Demographic and clinical characteristics were compared between CRAO eyes with and without ONV. Logistic regression using generalized estimating equations were used to calculate crude and adjusted odds ratios (ORs) and corresponding 95% confidence intervals (CIs); generalized estimating equations are necessary to account for within-subject correlation among fellow eyes from the same individual. The percent of BRAO eyes that developed ONV was also reported. A P-value of less than 0.05 was considered statistically significant. SAS 9.3 was used for all statistical analysis.
There were 83 eyes (from n=81 people) with a CRAO diagnosis and 203 (from n=203 people) with a BRAO diagnosis. The average age of our CRAO patients was 69.2 years (ranging from 19 to 95 years), and 40 (48%) eyes occurred in males (Table 1). The average age of the patients with ONV in eyes with a CRAO was 66.5 (standard deviation 9.3) years, as compared with 69.7 (standard deviation 15.3) years for patients with no ONV. The CRAO was diagnosed in the right eye in 53% of all patients.
Twelve (14.5%) of these 83 eyes with CRAO developed ONV (Table 2). The mean time from diagnosis of CRAO to development of ONV was 30.7 days (ranging from the date of presentation to 137 months after CRAO diagnosis). Eleven (91.7%) of 12 eyes with ONV had NVI, ten (83.3%) eyes had NVG, and two (16.7%) eyes had NVD. Ten of the 12 patients with ONV had multiple vascular comorbidities.

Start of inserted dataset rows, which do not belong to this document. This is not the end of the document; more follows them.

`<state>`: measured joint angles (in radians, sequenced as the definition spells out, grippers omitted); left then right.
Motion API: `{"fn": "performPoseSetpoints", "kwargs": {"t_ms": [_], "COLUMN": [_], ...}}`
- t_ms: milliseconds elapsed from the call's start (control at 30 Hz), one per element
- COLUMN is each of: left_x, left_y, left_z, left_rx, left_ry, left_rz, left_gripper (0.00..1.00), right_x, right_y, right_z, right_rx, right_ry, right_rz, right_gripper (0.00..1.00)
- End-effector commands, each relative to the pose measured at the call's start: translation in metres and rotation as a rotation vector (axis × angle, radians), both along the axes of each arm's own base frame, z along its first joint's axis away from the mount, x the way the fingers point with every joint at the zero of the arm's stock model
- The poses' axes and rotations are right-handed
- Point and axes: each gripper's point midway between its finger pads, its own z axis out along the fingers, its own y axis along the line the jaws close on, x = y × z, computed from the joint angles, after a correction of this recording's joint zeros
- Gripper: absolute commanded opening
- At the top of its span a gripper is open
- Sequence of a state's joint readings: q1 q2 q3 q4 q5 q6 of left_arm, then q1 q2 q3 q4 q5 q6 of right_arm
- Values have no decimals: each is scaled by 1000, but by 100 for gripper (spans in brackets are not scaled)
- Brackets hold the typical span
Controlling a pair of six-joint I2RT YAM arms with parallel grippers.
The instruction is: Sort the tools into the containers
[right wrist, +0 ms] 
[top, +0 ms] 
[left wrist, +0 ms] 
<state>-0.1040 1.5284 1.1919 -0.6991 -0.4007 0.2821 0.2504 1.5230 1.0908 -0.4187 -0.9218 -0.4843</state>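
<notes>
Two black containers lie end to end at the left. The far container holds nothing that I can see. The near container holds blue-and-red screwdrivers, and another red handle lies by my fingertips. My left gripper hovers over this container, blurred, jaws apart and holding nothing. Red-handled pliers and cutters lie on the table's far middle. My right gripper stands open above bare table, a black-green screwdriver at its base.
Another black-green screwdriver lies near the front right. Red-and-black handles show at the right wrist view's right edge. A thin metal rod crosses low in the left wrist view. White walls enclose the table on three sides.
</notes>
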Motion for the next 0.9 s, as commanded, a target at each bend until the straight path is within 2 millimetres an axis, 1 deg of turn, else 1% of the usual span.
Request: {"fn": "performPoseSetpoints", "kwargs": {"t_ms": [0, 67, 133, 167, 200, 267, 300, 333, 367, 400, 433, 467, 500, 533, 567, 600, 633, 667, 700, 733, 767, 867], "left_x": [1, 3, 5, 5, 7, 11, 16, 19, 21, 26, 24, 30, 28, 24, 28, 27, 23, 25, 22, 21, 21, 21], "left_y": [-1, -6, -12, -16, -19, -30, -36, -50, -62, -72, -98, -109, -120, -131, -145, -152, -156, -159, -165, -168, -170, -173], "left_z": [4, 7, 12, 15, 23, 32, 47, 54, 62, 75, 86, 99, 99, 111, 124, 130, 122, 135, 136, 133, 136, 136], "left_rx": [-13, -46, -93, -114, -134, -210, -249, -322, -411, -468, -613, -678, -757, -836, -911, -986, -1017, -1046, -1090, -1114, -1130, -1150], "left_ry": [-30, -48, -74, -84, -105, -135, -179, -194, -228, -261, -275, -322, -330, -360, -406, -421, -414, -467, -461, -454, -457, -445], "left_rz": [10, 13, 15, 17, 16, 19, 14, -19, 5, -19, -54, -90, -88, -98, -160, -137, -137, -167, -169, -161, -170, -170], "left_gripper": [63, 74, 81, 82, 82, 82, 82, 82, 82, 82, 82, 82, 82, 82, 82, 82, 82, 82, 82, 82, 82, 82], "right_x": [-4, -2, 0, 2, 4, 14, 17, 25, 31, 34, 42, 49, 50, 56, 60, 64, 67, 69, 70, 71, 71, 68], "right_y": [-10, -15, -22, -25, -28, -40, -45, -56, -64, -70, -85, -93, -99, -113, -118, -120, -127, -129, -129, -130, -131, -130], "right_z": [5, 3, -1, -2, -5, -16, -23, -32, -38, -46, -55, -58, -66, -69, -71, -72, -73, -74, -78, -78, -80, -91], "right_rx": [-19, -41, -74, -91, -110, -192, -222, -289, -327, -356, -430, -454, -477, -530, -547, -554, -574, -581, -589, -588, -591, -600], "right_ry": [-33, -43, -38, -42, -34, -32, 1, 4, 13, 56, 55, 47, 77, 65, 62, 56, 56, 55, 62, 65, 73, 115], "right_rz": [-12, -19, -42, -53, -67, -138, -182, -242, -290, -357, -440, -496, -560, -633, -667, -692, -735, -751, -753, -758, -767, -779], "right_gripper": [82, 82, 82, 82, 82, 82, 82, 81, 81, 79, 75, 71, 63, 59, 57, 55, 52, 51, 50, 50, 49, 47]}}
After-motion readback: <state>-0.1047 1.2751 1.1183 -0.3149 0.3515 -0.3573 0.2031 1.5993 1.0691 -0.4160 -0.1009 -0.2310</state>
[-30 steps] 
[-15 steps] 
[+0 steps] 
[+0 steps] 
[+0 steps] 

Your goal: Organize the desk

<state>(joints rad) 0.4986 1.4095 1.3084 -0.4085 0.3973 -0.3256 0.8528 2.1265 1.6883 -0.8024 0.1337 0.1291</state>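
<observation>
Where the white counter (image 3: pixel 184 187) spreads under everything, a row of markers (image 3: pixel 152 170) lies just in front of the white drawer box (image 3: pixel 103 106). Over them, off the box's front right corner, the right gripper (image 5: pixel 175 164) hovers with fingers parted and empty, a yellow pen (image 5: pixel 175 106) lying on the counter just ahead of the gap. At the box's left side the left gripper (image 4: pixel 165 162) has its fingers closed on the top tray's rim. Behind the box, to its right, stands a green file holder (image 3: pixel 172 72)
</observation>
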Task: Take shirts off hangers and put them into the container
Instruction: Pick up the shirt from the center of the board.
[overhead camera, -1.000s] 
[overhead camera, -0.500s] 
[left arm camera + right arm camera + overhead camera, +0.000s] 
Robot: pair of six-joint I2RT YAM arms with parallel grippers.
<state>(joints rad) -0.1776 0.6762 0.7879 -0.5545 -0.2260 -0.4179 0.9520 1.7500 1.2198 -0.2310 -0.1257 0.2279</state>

As summarized in Table 3, those with ONV were more likely to be male compared to those without ONV (OR =3.9, 95% CI: 1.0–15.6); however, this association was not statistically significant. With respect to comorbid conditions, those with ONV were more likely to have DM2 compared to those without ONV (OR =5.5, 95% CI: 1.5–20.3). ONV was not significantly associated with the other conditions examined. After adjusting for the potentially confounding effects of sex, the association between ONV and DM2 persisted (adjusted OR =5.2, 95% CI: 1.4–19.8, P=0.02).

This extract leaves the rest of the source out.